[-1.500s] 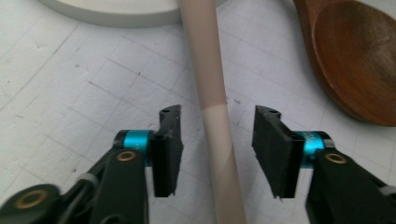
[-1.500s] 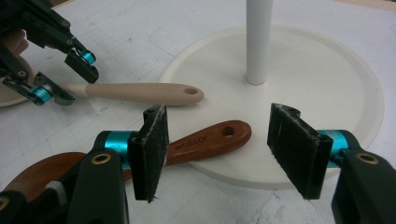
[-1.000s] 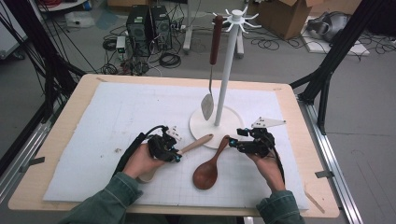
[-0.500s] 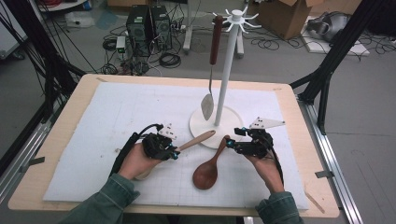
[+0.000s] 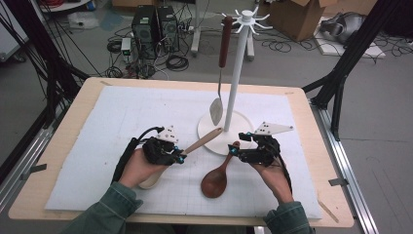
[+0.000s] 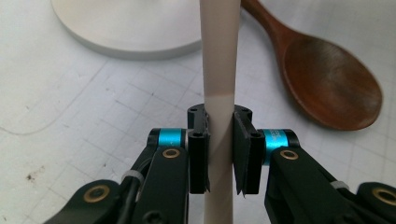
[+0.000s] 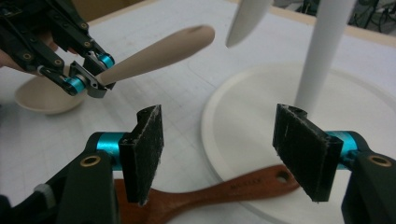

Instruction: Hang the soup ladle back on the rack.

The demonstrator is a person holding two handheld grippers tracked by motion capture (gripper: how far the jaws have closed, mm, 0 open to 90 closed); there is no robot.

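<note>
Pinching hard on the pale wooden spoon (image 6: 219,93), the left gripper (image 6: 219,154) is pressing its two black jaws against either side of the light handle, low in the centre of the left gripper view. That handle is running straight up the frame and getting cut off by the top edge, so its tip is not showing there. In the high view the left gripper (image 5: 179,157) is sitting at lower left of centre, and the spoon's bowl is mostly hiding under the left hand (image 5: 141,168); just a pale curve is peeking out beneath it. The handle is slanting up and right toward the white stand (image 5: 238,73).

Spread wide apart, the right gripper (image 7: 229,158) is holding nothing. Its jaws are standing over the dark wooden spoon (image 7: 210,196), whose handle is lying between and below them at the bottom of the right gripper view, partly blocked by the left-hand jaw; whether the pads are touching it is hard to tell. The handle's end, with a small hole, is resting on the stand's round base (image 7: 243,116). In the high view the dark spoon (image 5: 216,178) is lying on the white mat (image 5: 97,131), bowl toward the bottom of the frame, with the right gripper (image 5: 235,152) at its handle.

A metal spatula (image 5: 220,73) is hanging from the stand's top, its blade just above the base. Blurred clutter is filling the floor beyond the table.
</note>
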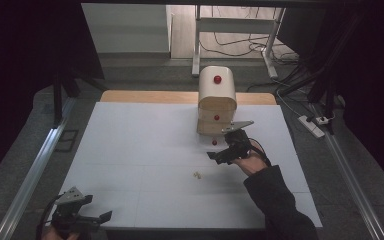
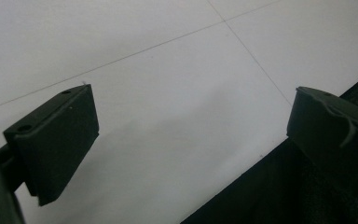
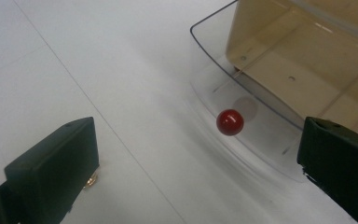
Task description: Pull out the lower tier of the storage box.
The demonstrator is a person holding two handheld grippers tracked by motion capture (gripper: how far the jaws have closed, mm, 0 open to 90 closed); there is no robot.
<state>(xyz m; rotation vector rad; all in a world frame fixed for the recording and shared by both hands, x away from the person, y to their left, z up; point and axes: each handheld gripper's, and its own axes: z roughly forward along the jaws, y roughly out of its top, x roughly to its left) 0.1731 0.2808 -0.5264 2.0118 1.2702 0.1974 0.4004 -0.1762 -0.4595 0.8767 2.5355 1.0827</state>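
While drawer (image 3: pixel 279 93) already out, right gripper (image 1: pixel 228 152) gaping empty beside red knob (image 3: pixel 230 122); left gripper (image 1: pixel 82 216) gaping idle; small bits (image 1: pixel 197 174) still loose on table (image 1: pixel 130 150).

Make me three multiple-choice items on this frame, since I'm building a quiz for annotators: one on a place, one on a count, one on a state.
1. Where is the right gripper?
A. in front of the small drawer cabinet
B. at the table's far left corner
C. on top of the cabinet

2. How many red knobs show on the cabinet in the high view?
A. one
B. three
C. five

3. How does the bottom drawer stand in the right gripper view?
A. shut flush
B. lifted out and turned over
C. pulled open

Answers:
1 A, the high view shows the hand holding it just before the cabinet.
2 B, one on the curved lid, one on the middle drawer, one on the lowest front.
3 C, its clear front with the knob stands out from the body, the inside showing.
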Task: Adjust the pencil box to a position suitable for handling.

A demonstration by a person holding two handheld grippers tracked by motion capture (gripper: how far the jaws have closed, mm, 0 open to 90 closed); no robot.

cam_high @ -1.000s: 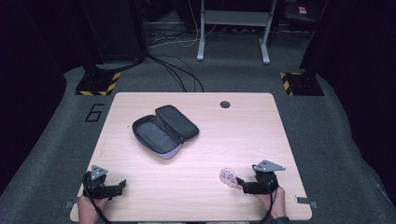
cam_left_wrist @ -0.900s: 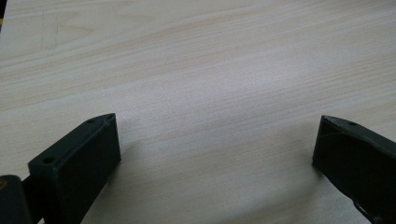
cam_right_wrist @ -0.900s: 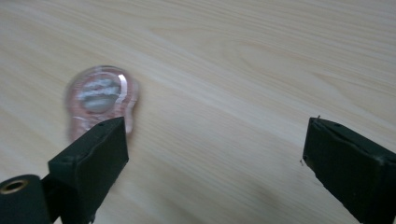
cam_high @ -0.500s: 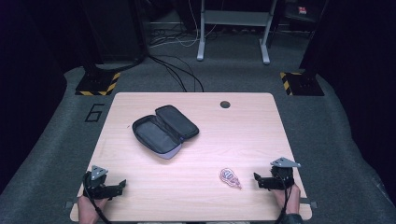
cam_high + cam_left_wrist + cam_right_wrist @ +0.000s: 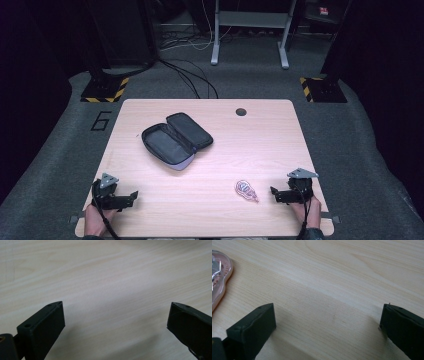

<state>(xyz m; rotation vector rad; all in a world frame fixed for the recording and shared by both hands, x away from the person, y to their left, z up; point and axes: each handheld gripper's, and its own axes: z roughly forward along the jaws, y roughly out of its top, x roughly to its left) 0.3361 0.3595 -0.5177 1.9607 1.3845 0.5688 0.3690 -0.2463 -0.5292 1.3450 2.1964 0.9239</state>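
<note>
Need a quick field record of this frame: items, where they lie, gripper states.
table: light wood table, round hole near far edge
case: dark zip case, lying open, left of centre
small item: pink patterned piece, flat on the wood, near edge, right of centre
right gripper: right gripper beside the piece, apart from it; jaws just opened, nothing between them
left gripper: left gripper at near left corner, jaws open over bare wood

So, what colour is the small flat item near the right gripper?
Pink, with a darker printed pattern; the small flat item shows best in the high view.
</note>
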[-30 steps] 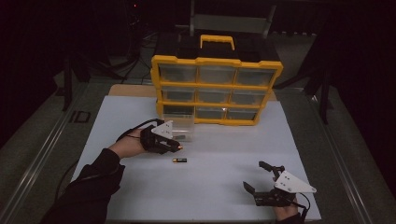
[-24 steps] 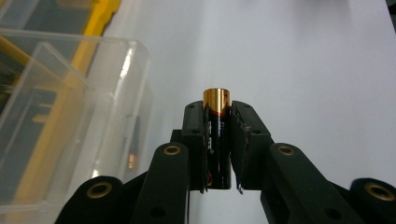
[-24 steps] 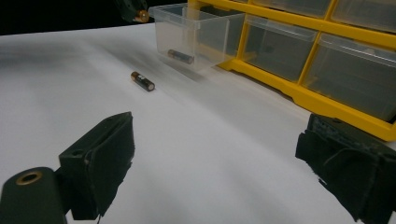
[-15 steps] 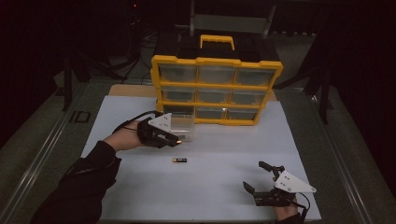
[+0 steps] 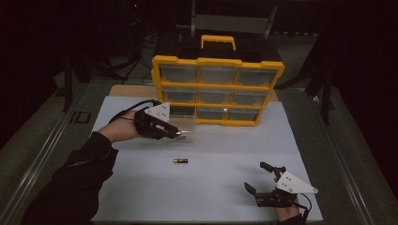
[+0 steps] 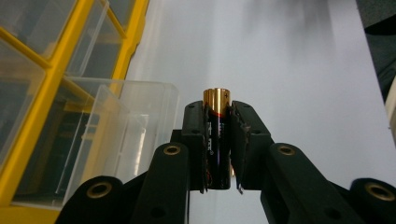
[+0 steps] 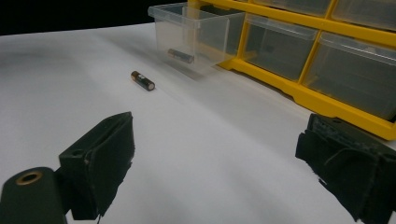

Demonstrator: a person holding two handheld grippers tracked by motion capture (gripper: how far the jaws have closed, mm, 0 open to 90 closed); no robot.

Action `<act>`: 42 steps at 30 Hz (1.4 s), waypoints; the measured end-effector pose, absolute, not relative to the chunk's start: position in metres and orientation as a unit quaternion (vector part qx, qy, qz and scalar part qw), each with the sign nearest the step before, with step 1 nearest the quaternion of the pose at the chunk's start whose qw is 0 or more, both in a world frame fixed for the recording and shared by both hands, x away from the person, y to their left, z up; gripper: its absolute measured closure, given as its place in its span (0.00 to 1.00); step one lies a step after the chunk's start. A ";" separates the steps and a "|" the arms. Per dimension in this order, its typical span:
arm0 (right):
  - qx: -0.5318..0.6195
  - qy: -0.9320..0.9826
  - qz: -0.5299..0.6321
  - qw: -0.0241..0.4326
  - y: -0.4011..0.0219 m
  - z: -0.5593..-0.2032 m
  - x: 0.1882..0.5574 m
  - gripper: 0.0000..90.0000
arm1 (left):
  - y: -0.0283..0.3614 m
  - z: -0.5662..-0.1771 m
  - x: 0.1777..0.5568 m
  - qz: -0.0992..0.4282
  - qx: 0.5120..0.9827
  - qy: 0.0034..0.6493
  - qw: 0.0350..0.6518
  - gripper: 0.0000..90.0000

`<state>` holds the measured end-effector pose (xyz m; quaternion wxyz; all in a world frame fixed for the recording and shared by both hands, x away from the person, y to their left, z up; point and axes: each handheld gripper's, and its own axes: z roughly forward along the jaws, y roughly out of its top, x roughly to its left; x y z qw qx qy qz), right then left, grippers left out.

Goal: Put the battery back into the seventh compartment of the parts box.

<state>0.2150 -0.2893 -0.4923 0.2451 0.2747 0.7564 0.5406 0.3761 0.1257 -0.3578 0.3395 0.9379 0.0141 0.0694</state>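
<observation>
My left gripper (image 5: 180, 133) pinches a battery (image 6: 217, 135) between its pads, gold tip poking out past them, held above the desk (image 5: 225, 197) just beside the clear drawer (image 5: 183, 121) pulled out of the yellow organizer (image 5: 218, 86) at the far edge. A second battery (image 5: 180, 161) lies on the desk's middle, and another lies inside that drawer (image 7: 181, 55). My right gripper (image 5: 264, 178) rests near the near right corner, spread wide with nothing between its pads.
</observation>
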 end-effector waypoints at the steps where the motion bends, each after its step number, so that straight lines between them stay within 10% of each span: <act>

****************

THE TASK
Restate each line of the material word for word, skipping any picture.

RESULT BELOW
[-1.500s] 
[-1.500s] 
[-1.000s] 
[-0.500s] 
[+0.000s] 
[+0.000s] 
[+0.000s] 

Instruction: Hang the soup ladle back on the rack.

The demonstrator is a person holding two handheld grippers tracked by motion capture (gripper: how far the jaws have closed, mm, 0 open to 90 closed); there is no robot.

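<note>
Pinching hard on the pale wooden spoon (image 6: 219,93), the left gripper (image 6: 219,154) is pressing its two black jaws against either side of the light handle, low in the centre of the left gripper view. That handle is running straight up the frame and getting cut off by the top edge, so its tip is not showing there. In the high view the left gripper (image 5: 179,157) is sitting at lower left of centre, and the spoon's bowl is mostly hiding under the left hand (image 5: 141,168); just a pale curve is peeking out beneath it. The handle is slanting up and right toward the white stand (image 5: 238,73).

Spread wide apart, the right gripper (image 7: 229,158) is holding nothing. Its jaws are standing over the dark wooden spoon (image 7: 210,196), whose handle is lying between and below them at the bottom of the right gripper view, partly blocked by the left-hand jaw; whether the pads are touching it is hard to tell. The handle's end, with a small hole, is resting on the stand's round base (image 7: 243,116). In the high view the dark spoon (image 5: 216,178) is lying on the white mat (image 5: 97,131), bowl toward the bottom of the frame, with the right gripper (image 5: 235,152) at its handle.

A metal spatula (image 5: 220,73) is hanging from the stand's top, its blade just above the base. Blurred clutter is filling the floor beyond the table.
</note>
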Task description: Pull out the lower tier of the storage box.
The demonstrator is a person holding two handheld grippers tracked by motion capture (gripper: how far the jaws have closed, mm, 0 open to 90 closed); there is no robot.
<state>(xyz m; rotation vector rad; all in a world frame fixed for the recording and shared by both hands, x away from the person, y to their left, z up; point and axes: each handheld gripper's, and its own axes: z roughly forward along the jaws, y roughly out of its top, x roughly to its left) 0.1731 0.2808 -0.5264 2.0118 1.2702 0.1974 0.4004 -0.1762 -0.4595 0.8767 2.5355 1.0827</state>
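While drawer (image 3: pixel 279 93) already out, right gripper (image 1: pixel 228 152) gaping empty beside red knob (image 3: pixel 230 122); left gripper (image 1: pixel 82 216) gaping idle; small bits (image 1: pixel 197 174) still loose on table (image 1: pixel 130 150).

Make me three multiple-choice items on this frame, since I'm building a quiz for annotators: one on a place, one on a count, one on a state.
1. Where is the right gripper?
A. in front of the small drawer cabinet
B. at the table's far left corner
C. on top of the cabinet

2. How many red knobs show on the cabinet in the high view?
A. one
B. three
C. five

3. How does the bottom drawer stand in the right gripper view?
A. shut flush
B. lifted out and turned over
C. pulled open

Answers:
1 A, the high view shows the hand holding it just before the cabinet.
2 B, one on the curved lid, one on the middle drawer, one on the lowest front.
3 C, its clear front with the knob stands out from the body, the inside showing.
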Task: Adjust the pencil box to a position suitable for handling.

A demonstration by a person holding two handheld grippers tracked by motion capture (gripper: how far the jaws have closed, mm, 0 open to 90 closed); no robot.

cam_high @ -1.000s: 
cam_left_wrist @ -0.900s: 
cam_right_wrist @ -0.900s: 
cam_high @ -0.500s: 
cam_high + cam_left_wrist + cam_right_wrist @ +0.000s: 

<state>(xyz m; rotation vector rad; all in a world frame fixed for the recording and shared by both hands, x away from the person, y to their left, z up; point and axes: each handheld gripper's, and its own axes: z roughly forward along the jaws, y roughly out of its top, x roughly to its left) 0.3361 0.3595 -0.5177 1.9607 1.3845 0.5688 0.3690 -0.2463 -0.5292 1.3450 2.1964 0.9239</state>
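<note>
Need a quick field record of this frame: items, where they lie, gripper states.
table: light wood table, round hole near far edge
case: dark zip case, lying open, left of centre
small item: pink patterned piece, flat on the wood, near edge, right of centre
right gripper: right gripper beside the piece, apart from it; jaws just opened, nothing between them
left gripper: left gripper at near left corner, jaws open over bare wood

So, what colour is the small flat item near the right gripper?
Pink, with a darker printed pattern; the small flat item shows best in the high view.
</note>
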[-30 steps] 
[-24 steps] 
[-24 steps] 
[-15 steps] 
[+0 steps] 
[+0 steps] 
[+0 steps] 

Demonstrator: a person holding two handheld grippers tracked by motion capture (gripper: how far the jaws have closed, mm, 0 open to 90 closed); no robot.

Action `<act>`: 42 steps at 30 Hz (1.4 s), waypoints; the measured end-effector pose, absolute, not relative to the chunk's start: position in metres and orientation as a unit quaternion (vector part qx, qy, qz and scalar part qw), each with the sign nearest the step before, with step 1 nearest the quaternion of the pose at the chunk's start whose qw is 0 or more, both in a world frame fixed for the recording and shared by both hands, x away from the person, y to their left, z up; gripper: its absolute measured closure, given as its place in its span (0.00 to 1.00); step one lies a step after the chunk's start. A ";" separates the steps and a "|" the arms. Per dimension in this order, its typical span:
arm0 (right):
  - qx: -0.5318..0.6195
  - qy: -0.9320..0.9826
  - qz: -0.5299..0.6321
  - qw: -0.0241..0.4326
  - y: -0.4011..0.0219 m
  - z: -0.5593..-0.2032 m
  - x: 0.1882..0.5574 m
  - gripper: 0.0000..90.0000
arm1 (left):
  - y: -0.0283..0.3614 m
  - z: -0.5662..-0.1771 m
  - x: 0.1777..0.5568 m
  - qz: -0.0992..0.4282
  - qx: 0.5120..0.9827
  - qy: 0.0034..0.6493
  - qw: 0.0350..0.6518
  - gripper: 0.0000..90.0000

`<state>` holds the measured end-effector pose (xyz m; quaternion wxyz; all in a world frame fixed for the recording and shared by both hands, x away from the person, y to their left, z up; point and axes: each handheld gripper's, and its own axes: z roughly forward along the jaws, y roughly out of its top, x roughly to its left; x y z qw qx qy qz), right then left, grippers left out.

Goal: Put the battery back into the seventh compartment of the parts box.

<state>0.2150 -0.2893 -0.4923 0.2451 0.2747 0.7564 0.5406 0.3761 0.1257 -0.3578 0.3395 0.9379 0.0141 0.0694</state>
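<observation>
My left gripper (image 5: 180, 133) pinches a battery (image 6: 217, 135) between its pads, gold tip poking out past them, held above the desk (image 5: 225, 197) just beside the clear drawer (image 5: 183, 121) pulled out of the yellow organizer (image 5: 218, 86) at the far edge. A second battery (image 5: 180, 161) lies on the desk's middle, and another lies inside that drawer (image 7: 181, 55). My right gripper (image 5: 264, 178) rests near the near right corner, spread wide with nothing between its pads.
</observation>
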 end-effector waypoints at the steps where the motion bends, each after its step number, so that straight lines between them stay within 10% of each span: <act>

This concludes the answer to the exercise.